- **Required action**: Lines holding the word "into" must be located in the listing below and copied.

(Recorded information)

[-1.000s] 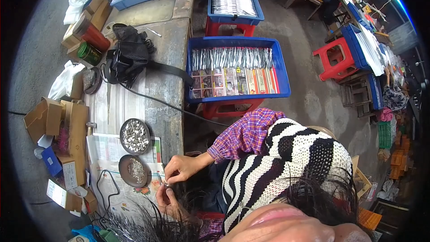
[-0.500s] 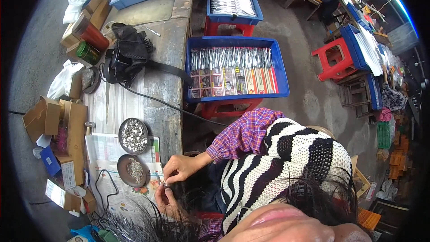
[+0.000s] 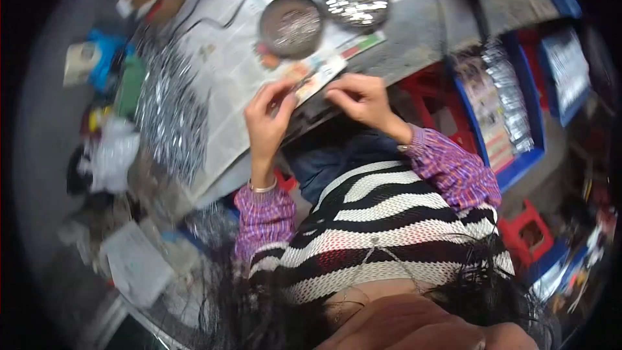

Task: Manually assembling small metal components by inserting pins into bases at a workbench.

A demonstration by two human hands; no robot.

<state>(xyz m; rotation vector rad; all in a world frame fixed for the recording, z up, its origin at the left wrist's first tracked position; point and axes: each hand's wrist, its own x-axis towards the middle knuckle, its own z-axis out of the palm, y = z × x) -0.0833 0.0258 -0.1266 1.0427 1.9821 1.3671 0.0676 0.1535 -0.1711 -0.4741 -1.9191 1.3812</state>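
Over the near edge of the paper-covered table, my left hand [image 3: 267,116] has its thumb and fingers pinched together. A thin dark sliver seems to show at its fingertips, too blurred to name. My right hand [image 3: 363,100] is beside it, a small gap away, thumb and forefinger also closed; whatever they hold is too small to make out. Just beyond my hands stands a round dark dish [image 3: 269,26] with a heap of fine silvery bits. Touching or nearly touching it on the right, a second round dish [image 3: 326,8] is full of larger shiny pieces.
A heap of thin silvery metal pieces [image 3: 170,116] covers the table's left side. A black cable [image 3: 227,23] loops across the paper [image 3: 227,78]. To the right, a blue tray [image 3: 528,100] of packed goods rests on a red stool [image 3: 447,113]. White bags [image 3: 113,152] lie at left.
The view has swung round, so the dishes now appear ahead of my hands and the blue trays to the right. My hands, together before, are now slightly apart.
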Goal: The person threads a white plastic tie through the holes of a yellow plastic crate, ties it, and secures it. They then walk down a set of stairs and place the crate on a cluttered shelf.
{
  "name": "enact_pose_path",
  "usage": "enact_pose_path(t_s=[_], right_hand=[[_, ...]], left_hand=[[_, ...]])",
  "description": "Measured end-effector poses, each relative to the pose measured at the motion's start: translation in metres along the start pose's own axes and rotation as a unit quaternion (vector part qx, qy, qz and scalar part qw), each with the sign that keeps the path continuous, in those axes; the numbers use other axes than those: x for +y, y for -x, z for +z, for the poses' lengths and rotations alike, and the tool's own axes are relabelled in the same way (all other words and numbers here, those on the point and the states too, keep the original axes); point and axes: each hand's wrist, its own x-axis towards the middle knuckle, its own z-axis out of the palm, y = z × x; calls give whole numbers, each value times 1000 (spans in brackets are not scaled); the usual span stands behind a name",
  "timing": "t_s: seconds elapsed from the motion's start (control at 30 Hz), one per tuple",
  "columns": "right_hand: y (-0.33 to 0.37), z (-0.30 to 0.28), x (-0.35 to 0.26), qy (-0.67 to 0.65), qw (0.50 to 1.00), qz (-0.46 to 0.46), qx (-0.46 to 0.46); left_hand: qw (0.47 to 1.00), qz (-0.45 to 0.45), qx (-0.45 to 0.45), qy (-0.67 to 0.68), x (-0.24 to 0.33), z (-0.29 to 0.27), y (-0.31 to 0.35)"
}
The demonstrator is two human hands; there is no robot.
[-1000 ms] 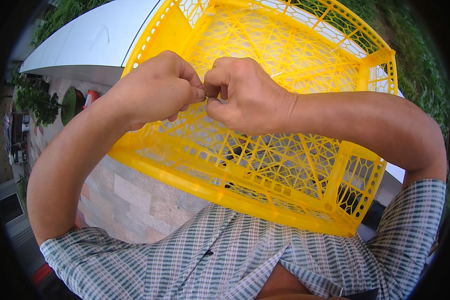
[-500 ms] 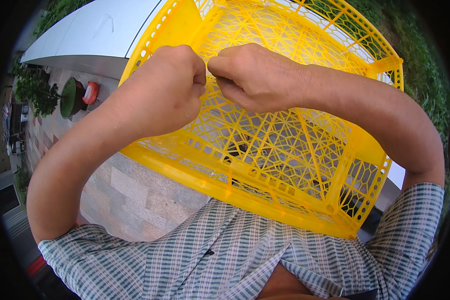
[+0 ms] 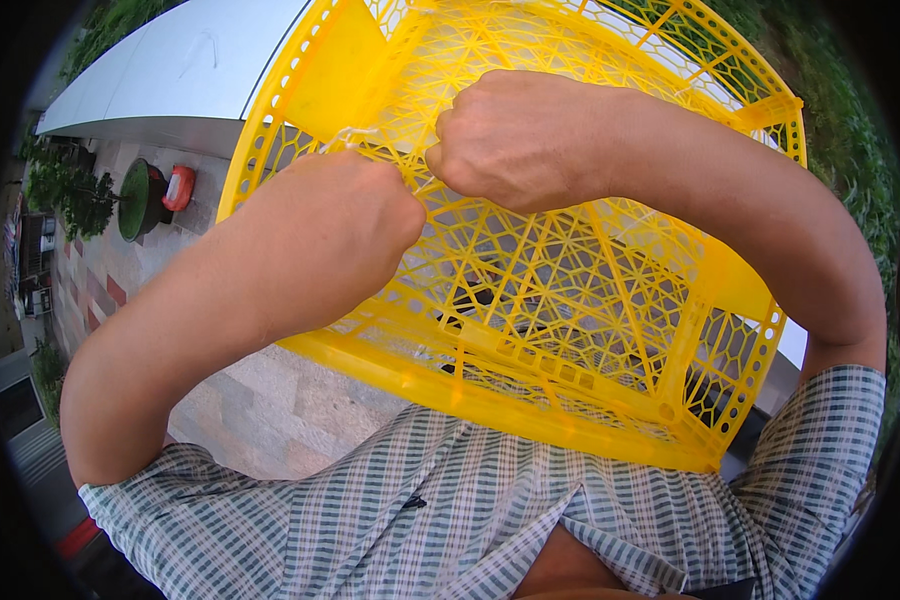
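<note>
My left hand (image 3: 355, 220) is a closed fist over the left part of a yellow plastic crate (image 3: 430, 385). Close by on the right, slightly higher, my right hand (image 3: 520, 140) is closed too, knuckles up. A thin whitish strand (image 3: 355, 134) pokes out above the left fist, and a short bit of it seems to run between the two fists. The fingertips of both hands are hidden. Openwork lattice forms the crate's floor and sides, and its near rim lies close to my checked shirt.
A white panel-like surface (image 3: 185, 65) extends behind the crate at the upper left. Beyond it stand a potted plant (image 3: 145, 200) and a red object (image 3: 179, 188) on paving (image 3: 270, 400). Green plants (image 3: 845, 190) grow along the right side.
My left hand has turned over, its knuckles now facing up, and the right hand has shifted slightly up and rolled inward. The whitish strand now shows above the left fist. The crate has barely moved.
</note>
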Motion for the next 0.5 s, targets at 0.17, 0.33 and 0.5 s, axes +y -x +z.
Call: enact_pose_path(t_s=[0.17,0.33,0.5], right_hand=[[4,11,2,-222,964,35,140],[1,23,-16,-429,877,122,178],[-4,30,-17,-487,822,207,208]], left_hand=[[999,-18,-31,4,-4,-5,7],[996,-4,50,79,-7,-7,13],[985,-12,77,154,0,-12,18]])
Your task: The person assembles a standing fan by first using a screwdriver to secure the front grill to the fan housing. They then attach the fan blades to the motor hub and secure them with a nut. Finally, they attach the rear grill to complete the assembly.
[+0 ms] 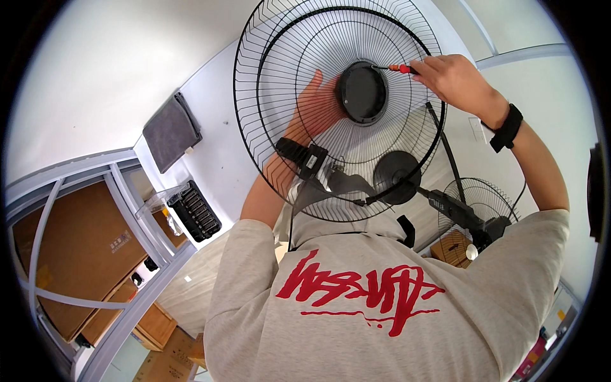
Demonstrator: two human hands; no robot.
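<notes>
The wire fan guard (258, 95) was above a white table (219, 153), with our left hand (320, 107) spread open behind its wires and our right hand (455, 83) pinching a red screwdriver (402, 69), tip at the edge of the black hub (364, 95). The hub sat centred in the guard, but work at that edge seemed unfinished; we could not tell whether anything there was tight or loose.

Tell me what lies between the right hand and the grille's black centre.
A red-handled screwdriver, pointing from the right hand toward the black centre, along with wires of the grille; the head view shows this.
</notes>
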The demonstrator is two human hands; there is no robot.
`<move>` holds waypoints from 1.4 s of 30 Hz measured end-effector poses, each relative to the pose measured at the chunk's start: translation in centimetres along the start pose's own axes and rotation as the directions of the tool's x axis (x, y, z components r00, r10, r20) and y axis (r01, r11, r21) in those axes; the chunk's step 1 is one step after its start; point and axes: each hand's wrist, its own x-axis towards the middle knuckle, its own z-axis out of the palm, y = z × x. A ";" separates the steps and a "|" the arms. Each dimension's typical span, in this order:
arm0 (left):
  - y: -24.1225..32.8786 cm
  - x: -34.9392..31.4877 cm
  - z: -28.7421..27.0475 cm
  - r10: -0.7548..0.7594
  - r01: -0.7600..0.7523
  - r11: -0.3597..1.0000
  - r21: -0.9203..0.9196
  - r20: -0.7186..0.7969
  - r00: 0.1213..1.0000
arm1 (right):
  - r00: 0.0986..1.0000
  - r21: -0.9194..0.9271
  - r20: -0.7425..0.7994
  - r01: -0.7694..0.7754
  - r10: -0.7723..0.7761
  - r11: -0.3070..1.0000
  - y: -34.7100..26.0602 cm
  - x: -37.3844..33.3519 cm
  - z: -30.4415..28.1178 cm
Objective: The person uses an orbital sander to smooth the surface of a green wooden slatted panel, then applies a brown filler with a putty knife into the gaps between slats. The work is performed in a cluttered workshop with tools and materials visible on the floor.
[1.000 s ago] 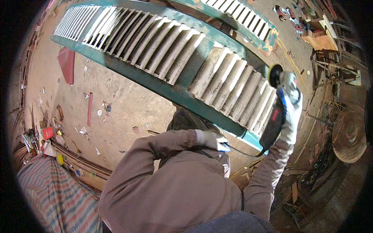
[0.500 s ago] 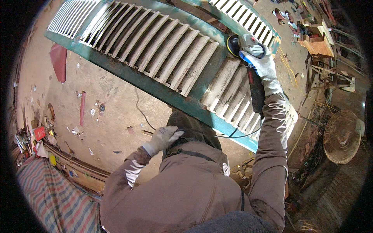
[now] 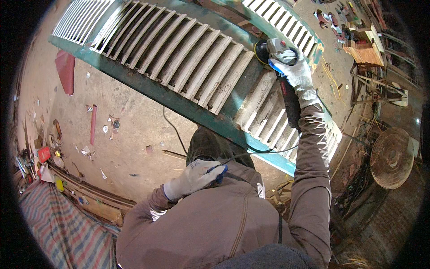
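My right hand [image 3: 297, 74], in a white and blue work glove, grips an angle grinder [image 3: 283, 51] by its head. The grinder's round disc [image 3: 261, 51] is at the green upper rail of a louvered wooden shutter [image 3: 183, 117]; whether it touches cannot be seen. Pale, worn slats [image 3: 215, 74] fill the shutter's panels. Close to my body, my gloved left hand [image 3: 192, 180] is closed around the black power cord [image 3: 264, 152], which runs to the grinder's rear end.
A second louvered shutter [image 3: 286, 22] lies beyond the first. A round fan [image 3: 392, 158] stands at the right. Wood pieces [image 3: 365, 49] are at the upper right. Red sheet material [image 3: 65, 71] and scraps lie on the floor at left, near a striped cloth [image 3: 67, 224].
My left hand has come back toward my body and to the right, drawing the cord up with it. The grinder in my right hand has shifted slightly left along the rail.
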 end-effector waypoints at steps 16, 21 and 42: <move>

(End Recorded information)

- **Final answer**:
Task: Manually assembling small metal components by inserting pins into bases at a workbench.
Objective: The person uses an orbital sander to smooth the surface of a green wooden slatted panel, then applies a brown filler with a putty knife into the gaps between slats. The work is performed in a cluttered workshop with tools and materials visible on the floor.

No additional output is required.